Crítica de teatro

“El principio de Arquímedes”: La hondura de lo intemporal ★★★★☆

La excelencia artística del obrón de Josep Maria Miró está en trascender el “aquí y ahora”

"El principio de Arquímedes" estará en el Teatro Quique San Francisco hasta finales de mayo
"El principio de Arquímedes" estará en el Teatro Quique San Francisco hasta finales de mayoLa Razón

Autor y director: Josep Maria Miró. Intérpretes: Pablo Béjar, Alejandro Tous, Ana Belén Beas y Guillermo López. Teatro Quique San Francisco, Madrid. Hasta el 29 de mayo.

Diez años hace que se estrenó por primera vez, en la Sala Beckett de Barcelona, esta exitosa obra de Josep Maria Miró que vuelve ahora a la cartelera, de nuevo dirigida por él mismo. El resultado de este montaje de El principio de Arquímedes sirve muy bien para tumbar esa idea, tan taxativa hoy, y tan ajena a la verdadera naturaleza del arte, de que el teatro, por ser una expresión viva, necesita una intensa reescritura y actualización si quiere mantener su interés en el tiempo. Aunque algunos se nieguen a reconocerla, porque pondría en entredicho la dimensión de sus logros, la realidad es otra: tanto más necesitan reescribirse las obras cuanto más carecen de un sustrato dramático sólido, complejo, profundo y universal. De hecho, la excelencia artística radica, precisamente, en trascender el “aquí y ahora”; por eso algunas obras se convierten en “clásicas”. Y eso es lo que parece que está llamada a ser El principio de Arquímedes, porque sencillamente es un obrón.

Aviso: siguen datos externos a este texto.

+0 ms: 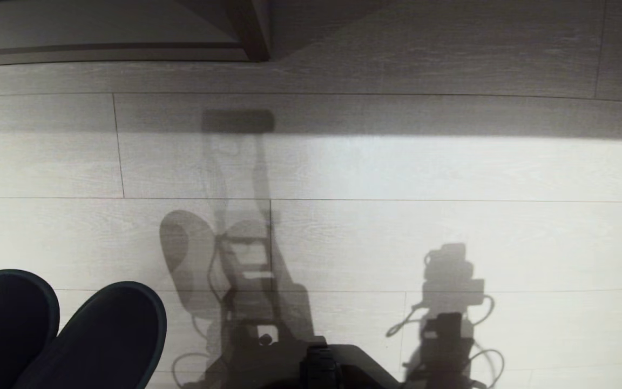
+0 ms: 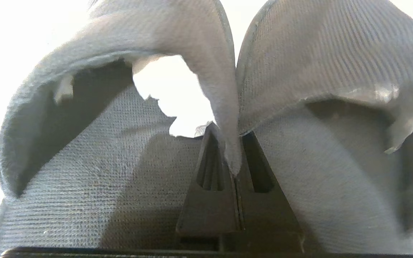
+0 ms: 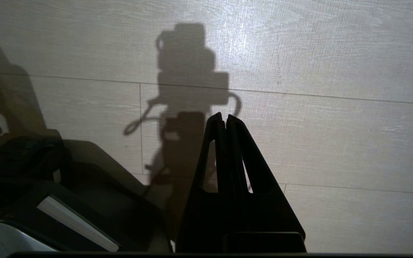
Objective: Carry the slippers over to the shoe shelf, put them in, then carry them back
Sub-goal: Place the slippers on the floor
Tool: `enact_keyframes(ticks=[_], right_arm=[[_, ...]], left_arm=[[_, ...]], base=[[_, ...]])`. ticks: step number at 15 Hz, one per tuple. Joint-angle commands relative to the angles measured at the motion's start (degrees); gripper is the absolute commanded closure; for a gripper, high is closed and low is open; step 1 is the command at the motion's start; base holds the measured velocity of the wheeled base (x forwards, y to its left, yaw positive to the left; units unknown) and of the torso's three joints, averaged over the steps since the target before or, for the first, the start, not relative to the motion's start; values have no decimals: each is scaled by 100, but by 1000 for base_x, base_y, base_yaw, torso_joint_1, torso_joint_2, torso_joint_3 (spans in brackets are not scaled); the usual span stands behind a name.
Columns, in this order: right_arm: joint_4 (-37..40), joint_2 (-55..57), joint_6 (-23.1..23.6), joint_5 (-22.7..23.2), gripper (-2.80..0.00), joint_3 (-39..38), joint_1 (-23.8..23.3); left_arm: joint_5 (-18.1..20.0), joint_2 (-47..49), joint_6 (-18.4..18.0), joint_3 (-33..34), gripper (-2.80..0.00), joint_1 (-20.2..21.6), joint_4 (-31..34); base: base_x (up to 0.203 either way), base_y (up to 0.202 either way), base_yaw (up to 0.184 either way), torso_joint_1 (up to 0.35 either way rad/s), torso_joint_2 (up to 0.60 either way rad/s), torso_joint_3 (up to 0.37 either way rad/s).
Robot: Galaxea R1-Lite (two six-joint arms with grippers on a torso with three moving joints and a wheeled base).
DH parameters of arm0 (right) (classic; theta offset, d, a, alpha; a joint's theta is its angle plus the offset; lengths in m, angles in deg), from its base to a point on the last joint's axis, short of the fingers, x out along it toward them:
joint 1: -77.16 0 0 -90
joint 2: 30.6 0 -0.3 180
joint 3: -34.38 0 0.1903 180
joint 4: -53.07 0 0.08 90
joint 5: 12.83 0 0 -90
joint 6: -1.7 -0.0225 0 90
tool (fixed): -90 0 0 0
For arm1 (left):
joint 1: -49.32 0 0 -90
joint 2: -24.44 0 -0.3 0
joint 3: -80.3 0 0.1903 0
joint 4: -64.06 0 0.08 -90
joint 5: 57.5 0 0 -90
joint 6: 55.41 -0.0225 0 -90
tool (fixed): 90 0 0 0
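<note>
Slippers [image 1: 68, 329] are up off the floor right now, hanging at the lower left of the head view with their rounded dark toes pointing away from the robot, side by side and touching. The left wrist view shows why: the left gripper [image 2: 236, 157] is clenched on the two inner edges where the pair meets, pinching both bits of fabric together between its black fingers [image 2: 210, 200]. You can look straight into both slippers from there, ribbed grey lining and all, and one upper has a ragged gap with bright light coming through. The right gripper [image 3: 224, 120] is doing nothing, fingers pressed together with nothing between them, hanging over the pale plank floor [image 3: 335, 136] next to the dark base [image 3: 84, 200] of the robot. Its shadow [image 1: 448, 302] lies on the planks at the right of the head view, and a taller shadow of the robot's body [image 1: 246, 254] stretches up the middle. At the far top of the head view there's a low pale board with a dark strip [image 1: 100, 51] and a dark upright post [image 1: 251, 27], well away from the slippers; can't tell whether that's the shelf.
</note>
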State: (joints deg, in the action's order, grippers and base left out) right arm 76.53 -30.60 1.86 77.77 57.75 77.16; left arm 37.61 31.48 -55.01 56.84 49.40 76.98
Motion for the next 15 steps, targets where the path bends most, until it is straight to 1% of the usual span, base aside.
enact_keyframes(ticks=[1,2,3,6,7,12,15], right_arm=[[-1,-9,2,2,0,0,7],[-1,-9,2,3,0,0,0],[-1,-9,2,2,0,0,9],[-1,-9,2,2,0,0,7],[-1,0,2,9,0,0,0],[-1,-9,2,2,0,0,0],[-1,-9,2,2,0,0,0]], left_arm=[[-192,-66,-5,1,0,1,106],[-380,-74,-11,1,0,1,317],[-465,-80,-56,1,0,1,455],[-494,-92,-192,1,0,1,779],[-485,-114,-214,1,0,1,1010],[-467,-177,-207,1,0,1,1002],[-476,-397,-207,10,0,1,1002]], base=[[0,0,0,0,0,0],[0,0,0,0,0,0],[0,0,0,0,0,0],[0,0,0,0,0,0],[0,0,0,0,0,0],[0,0,0,0,0,0],[0,0,0,0,0,0]])
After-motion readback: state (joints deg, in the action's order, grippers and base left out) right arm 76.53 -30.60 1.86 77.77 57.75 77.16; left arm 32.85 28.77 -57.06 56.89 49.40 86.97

En el curso de una clase de natación para niños, un monitor tiene que gestionar la negativa de uno de sus alumnos a lanzarse al agua por primera vez sin el flotador que ha estado usando hasta el momento. La personalidad abierta, desenfadada, casi gamberra y, quizá para algunos, temeraria del joven profesor podría ser incompatible con las aptitudes y actitudes pedagógicas que se esperan de él. Pero el verdadero conflicto de la historia no es de índole didáctico, sino moral, y surge a raíz del cariñoso beso que el monitor da luego al niño para resolver la situación. Un conflicto que se plantea en el escenario, con toda su potencia, ya en la primera escena.

Los padres exigen que los responsables de la piscina tomen medidas drásticas con un profesor que podría ser un depravado; por su parte, en la jefa y en un compañero y amigo del instructor se van instalando poco a poco ciertas dudas, cierta desconfianza. Y esta desconfianza es a la postre el verdadero y gran tema de la función. Y es grande por lo bien tratado que está en términos dramáticos; esto es, con ambición filosófica o conceptual, despojado de infantiles maniqueísmos y sujeto a la interacción de unos personajes complejos y perfectamente dibujados en toda su amplitud psicológica y existencial. La obra, insisto, no va de los problemas que pueden surgir en el ámbito de la relación entre educador y educando; ni mucho menos de la orientación sexual del protagonista como argumento mal esgrimido por algunos para explicar ciertas conductas; ni siquiera va de la dificultad para identificar con seguridad el acoso y poder así atajarlo. Todos esos asuntos están presentes, sin duda; pero, en puridad, esta es una función sobre el sentido verdadero de la palabra “prejuicio”; sobre cómo la acción de prejuzgar es inherente al ser humano y resulta necesaria para garantizar su supervivencia en la jungla social, y sobre cómo esa acción nos puede convertir, a la vez, en seres despreciables dentro de esa misma sociedad.

La obra tiene una estructura fragmentaria que imprime en el espectáculo un agradable aroma casi a thriller psicológico; pero, además, el director ofrece al espectador, con cada analepsis y con cada regreso a una situación dramática ya planteada anteriormente, la posibilidad de que esta sea contemplada, literalmente, desde otro ángulo, ya que varía la perspectiva a la hora de hacer que los personajes y los elementos escenográficos vuelvan a ocupar el mismo espacio que ya habían ocupado.

En el capítulo actoral, destacan Guillermo López y, especialmente, Pablo Béjer, que sabe generar la necesaria y justa ambigüedad que precisa su protagónico monitor de natación.

No obstante, para que sea redonda, a la función le falta todavía un poco de ritmo que, seguro, irá cogiendo a medida que se vaya rodando. Y falta también un poco de energía en la emisión de la voz para hacer que el texto llegue más nítido a un público que, el día que yo fui al teatro, tenía que abrir demasiado las orejas si quería enterarse.

Lo mejor

El montaje demuestra que, cuando el conflicto está bien planteado, la obra de teatro es imperecedera.

Lo peor

Los esfuerzos que había que hacer en algunas escenas para escuchar bien el texto.